Unaliased derived table
A sub-query in FROM without an alias is rejected by most engines. Always name it.
⚠️
Accidental correlation
Mistyping an inner column that doesn't exist makes SQL silently bind it to the outer table, changing results. Qualify columns with aliases.
⚠️
Scalar that returns 0 rows
A scalar sub-query returning no rows yields NULL, which can quietly drop outer rows. Account for the empty case.
Prefer CTEs when deep
Beyond two levels, refactor nesting into named CTEs for readability and to avoid repeating sub-queries.

Section 15

Practice Problems

Solve each using the sample tables before checking the approach.

🧠 Work These Out
Q1
List employees who earn below the company average. → scalar sub-query with <.
Q2
Find names of employees in the Marketing department. → dept_id = (SELECT dept_id ... WHERE dept_name='Marketing').
Q3
List departments having more than one employee. → derived table with GROUP BY + HAVING COUNT(*) > 1, or a correlated count.
Q4
Show employees whose salary is the maximum within their department. → correlated sub-query salary = (SELECT MAX(salary) ... WHERE e2.dept_id = e1.dept_id).
Q5
Find departments with no employees. → NOT EXISTS (preferred) or NOT IN with a NULL guard.
-- Q4 solution: top earner(s) in each department
SELECT name, dept_id, salary
FROM   employees e1
WHERE  salary = (SELECT MAX(salary) FROM employees e2
                  WHERE e2.dept_id = e1.dept_id);
OUTPUT
name | dept_id | salary Asha | 10 | 95,000 Chen | 20 | 58,000 Farid | 30 | 72,000

Section 16

Golden Rules

🧮 Nested & Sub-queries — The Essentials
1
Always read a sub-query inside-out. The inner query's return shape — scalar, column, or table — dictates the legal operators around it.
2
Use = only with a scalar sub-query.

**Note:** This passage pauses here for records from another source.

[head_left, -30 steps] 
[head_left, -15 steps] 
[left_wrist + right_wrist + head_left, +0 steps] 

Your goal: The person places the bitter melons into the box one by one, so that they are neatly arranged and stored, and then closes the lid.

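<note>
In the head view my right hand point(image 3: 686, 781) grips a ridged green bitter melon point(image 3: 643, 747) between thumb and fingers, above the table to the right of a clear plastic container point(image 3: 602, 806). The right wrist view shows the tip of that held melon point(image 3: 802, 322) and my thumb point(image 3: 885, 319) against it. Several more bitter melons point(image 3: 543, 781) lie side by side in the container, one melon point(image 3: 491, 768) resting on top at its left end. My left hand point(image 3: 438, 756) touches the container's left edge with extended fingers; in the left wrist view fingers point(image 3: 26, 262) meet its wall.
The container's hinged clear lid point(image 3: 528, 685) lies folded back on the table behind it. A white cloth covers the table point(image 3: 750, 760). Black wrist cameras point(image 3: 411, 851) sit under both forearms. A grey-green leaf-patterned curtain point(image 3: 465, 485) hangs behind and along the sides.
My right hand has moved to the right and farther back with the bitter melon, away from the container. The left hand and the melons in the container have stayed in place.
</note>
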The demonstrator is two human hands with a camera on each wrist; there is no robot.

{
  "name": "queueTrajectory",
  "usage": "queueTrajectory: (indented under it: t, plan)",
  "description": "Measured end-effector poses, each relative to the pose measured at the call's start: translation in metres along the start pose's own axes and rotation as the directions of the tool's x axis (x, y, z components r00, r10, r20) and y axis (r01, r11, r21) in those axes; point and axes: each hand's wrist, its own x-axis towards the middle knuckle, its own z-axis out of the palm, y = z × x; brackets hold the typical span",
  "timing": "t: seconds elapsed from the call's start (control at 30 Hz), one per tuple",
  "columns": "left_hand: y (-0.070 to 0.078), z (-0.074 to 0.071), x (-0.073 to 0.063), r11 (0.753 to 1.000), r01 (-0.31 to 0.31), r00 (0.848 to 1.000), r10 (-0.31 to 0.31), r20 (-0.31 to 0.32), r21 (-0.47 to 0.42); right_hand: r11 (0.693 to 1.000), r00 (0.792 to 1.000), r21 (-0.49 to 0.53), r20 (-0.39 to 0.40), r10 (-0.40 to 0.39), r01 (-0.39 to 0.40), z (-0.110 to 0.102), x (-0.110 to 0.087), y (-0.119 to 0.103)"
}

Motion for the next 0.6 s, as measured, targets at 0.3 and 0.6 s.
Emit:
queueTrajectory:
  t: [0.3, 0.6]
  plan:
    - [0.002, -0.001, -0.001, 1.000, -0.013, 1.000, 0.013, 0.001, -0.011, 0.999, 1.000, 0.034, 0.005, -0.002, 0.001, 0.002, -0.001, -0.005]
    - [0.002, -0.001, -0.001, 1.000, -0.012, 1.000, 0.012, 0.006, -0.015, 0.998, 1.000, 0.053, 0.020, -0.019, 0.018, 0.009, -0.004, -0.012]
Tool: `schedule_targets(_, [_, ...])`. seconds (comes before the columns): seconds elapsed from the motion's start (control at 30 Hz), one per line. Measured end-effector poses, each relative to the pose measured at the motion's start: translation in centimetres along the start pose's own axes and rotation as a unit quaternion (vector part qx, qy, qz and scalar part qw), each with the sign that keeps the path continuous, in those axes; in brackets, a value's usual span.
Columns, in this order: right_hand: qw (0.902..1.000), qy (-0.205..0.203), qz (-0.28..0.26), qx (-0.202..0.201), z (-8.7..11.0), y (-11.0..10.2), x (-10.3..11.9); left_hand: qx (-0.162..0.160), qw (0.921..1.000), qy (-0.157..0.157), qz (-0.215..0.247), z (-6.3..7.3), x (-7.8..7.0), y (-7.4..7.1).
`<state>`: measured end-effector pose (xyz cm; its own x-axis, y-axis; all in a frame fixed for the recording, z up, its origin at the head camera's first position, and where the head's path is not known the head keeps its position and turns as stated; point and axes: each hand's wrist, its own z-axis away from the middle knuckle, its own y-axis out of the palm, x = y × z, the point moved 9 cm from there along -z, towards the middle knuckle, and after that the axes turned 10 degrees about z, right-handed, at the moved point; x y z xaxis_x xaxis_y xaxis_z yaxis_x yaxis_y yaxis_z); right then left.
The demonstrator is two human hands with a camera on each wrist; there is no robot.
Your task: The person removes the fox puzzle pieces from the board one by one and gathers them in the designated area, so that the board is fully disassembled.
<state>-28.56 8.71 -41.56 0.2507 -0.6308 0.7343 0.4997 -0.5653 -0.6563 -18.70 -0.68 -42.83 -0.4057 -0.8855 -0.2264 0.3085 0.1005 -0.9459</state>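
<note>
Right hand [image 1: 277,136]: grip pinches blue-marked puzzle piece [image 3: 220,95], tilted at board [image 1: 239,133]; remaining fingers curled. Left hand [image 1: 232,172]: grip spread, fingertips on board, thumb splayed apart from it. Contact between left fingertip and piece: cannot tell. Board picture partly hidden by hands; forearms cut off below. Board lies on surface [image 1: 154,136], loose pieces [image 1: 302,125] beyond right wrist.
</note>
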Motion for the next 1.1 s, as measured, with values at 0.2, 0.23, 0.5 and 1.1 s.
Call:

For a list, use IN, ANY, or ALL.
3
A non-correlated sub-query runs once; a correlated one runs once per outer row. Reach for a JOIN when the correlated cost is high.
4
Beware NOT IN with a sub-query that can return NULL — it returns no rows. Prefer NOT EXISTS, which is NULL-safe.
5
Use EXISTS for "does at least one match exist?" — it short-circuits on the first hit instead of counting every match.
6
A sub-query in FROM (a derived table) must have an alias. Query it like a normal table.
7
When nesting goes beyond two levels, refactor into CTEs (WITH ... AS) for readability and to avoid repeating the same inner query.
8
Qualify columns with table aliases (e1.dept_id, e2.dept_id) so you never trigger an accidental correlation.